The HDP-HMM extends traditional Hidden Markov Models by using a Hierarchical Dirichlet Process prior, allowing the model to automatically determine the number of hidden states that best explains the data. This Bayesian non-parametric approach is particularly valuable when:
- The true number of states is unknown
- The complexity of the data may change over time
- You need to discover natural groupings in temporal data
- You want to avoid manual parameter tuning
Installation
Prerequisites
- Python 3.7+
- PyTorch 1.8+
- NumPy
- Matplotlib
- Seaborn
- pandas
- psutil (optional, for real system metrics)
Setup
- Clone the repository:
git clone https://github.com/yourusername/LatentDynamicsBayes.git
cd LatentDynamicsBayes
- Install the required dependencies:
pip install -r requirements.txt
- Verify the installation:
python demo.py
This will run a quick demonstration using simulated data.
Features Overview
LatentDynamicsBayes provides a comprehensive toolkit for time series analysis:
Core Features
- Bayesian non-parametric modeling with HDP-HMM to automatically determine the optimal number of states
- Dynamic state management with birth, merge, and delete operations
- Dual-mode operation: live streaming and offline batch processing
- PyTorch implementation with GPU acceleration
- Incremental model updates for continuous learning
- Model persistence with checkpointing
Visualization Suite
- Time series visualization with state assignments
- State pattern analysis showing what each state represents
- State evolution tracking with birth/merge/delete events
- Transition probability heatmaps
- Learning curves and model performance metrics
- State-specific time series analysis
- Composite visualizations combining multiple views
Practical Features
- Robust error handling with headless operation support
- Performance monitoring for tracking training and inference times
- Organized plot management with automatic directory structure
- Comprehensive logging with detailed state updates
- Sample data generation for testing and demonstration
Quick Start Guide
Basic Live Mode (with simulated data)
python main.py
Offline Mode with CSV Files
python main.py --data-dir data --window-size 50 --stride 25
Headless Operation (for servers without display)
python main.py --no-gui
Generate Sample Data for Testing
python generate_sample_data.py
Live Mode Tutorial
Live mode processes data in real-time, either from actual system metrics or simulated data.
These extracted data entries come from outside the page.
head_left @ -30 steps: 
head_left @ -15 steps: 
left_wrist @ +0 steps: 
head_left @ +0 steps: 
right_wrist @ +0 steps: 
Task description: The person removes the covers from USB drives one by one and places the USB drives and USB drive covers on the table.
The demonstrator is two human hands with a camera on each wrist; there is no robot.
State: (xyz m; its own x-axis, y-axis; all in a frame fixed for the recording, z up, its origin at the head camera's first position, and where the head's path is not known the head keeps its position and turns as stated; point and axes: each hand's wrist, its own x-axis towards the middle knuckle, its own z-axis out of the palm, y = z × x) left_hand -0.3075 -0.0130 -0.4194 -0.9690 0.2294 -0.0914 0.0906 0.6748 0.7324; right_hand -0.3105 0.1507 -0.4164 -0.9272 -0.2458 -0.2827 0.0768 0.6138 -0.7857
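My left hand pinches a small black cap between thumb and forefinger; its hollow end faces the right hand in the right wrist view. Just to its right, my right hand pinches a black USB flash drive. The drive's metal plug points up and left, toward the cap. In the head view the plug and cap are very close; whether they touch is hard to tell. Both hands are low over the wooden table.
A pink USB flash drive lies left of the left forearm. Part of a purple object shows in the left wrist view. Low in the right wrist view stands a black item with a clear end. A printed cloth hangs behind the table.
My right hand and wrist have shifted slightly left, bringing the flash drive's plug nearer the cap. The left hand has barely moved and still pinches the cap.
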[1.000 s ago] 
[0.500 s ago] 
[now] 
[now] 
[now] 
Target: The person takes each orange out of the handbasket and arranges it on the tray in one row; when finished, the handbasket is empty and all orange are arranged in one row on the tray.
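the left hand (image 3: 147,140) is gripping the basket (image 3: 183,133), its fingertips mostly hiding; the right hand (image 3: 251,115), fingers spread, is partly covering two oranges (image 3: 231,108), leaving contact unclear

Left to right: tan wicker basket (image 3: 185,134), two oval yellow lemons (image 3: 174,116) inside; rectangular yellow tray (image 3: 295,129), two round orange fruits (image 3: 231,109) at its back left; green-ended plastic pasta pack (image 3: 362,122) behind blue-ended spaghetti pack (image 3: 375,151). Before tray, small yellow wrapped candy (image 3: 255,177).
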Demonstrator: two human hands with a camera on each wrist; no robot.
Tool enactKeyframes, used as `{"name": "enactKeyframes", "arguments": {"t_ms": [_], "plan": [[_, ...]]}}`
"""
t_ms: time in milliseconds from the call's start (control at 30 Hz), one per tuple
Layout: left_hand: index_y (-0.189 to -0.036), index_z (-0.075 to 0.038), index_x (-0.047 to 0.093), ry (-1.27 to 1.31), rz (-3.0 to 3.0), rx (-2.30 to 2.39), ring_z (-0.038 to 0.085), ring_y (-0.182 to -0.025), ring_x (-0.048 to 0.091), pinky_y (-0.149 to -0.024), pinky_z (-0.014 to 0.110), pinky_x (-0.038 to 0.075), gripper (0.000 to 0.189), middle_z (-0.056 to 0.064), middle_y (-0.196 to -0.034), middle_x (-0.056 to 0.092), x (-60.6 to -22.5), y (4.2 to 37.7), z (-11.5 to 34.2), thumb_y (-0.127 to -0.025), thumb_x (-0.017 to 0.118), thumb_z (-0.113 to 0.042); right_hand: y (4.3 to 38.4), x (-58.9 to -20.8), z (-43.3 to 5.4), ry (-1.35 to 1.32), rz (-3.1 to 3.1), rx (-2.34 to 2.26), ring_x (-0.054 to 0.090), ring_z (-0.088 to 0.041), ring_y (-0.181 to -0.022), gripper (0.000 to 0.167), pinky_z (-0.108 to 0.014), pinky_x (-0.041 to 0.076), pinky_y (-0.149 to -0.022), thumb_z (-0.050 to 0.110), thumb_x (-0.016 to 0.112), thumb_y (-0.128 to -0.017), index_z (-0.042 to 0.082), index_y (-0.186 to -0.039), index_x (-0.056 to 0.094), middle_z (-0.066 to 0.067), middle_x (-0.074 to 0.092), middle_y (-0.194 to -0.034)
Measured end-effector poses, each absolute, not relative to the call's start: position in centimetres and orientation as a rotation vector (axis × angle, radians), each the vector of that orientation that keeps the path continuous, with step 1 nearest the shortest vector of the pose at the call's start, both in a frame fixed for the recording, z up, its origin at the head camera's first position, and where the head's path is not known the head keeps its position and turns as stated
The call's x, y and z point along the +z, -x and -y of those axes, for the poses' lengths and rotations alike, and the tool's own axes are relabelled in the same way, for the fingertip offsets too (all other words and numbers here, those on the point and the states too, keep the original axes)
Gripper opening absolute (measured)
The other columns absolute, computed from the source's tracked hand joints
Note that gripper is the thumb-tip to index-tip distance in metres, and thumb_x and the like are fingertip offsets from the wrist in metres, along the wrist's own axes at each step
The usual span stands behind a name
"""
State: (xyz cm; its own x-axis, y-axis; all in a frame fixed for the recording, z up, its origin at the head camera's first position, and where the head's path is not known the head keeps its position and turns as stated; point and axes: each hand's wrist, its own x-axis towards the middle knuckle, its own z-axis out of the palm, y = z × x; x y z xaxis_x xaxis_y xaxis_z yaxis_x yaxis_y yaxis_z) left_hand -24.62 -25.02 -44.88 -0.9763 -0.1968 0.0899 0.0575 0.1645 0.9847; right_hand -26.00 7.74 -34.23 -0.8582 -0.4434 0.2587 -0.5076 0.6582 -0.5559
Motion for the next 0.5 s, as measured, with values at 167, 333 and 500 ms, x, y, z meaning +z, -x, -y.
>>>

This is ideal for monitoring systems, continuous learning, and real-time pattern detection.
Step 1: Start with a simple run
python main.py
This will:
- Initialize the model with default parameters
- Generate simulated data
- Incrementally train the model on sliding windows of data
- Visualize the results in real-time
Step 2: Experiment with different parameters
python main.py --window-size 200 --max-windows 500
window-size
: Controls how many time steps are included in each sliding windowmax-windows
: Limits the total number of windows to process
Step 3: Save and analyze the results
The model automatically saves:
- The trained model to
models/hdp_hmm.pth
- Visualization plots to the
plots/
directory - Transition matrices to
plots/transition_matrix/
Step 4: Using real system metrics
To use real system metrics instead of simulated data:
python main.py --use-real
This will collect metrics such as CPU usage, memory utilization, and temperature readings (when available).
Offline CSV Processing Tutorial
Offline mode processes historical data from CSV files, which is ideal for retrospective analysis, batch processing, and model development on benchmark datasets.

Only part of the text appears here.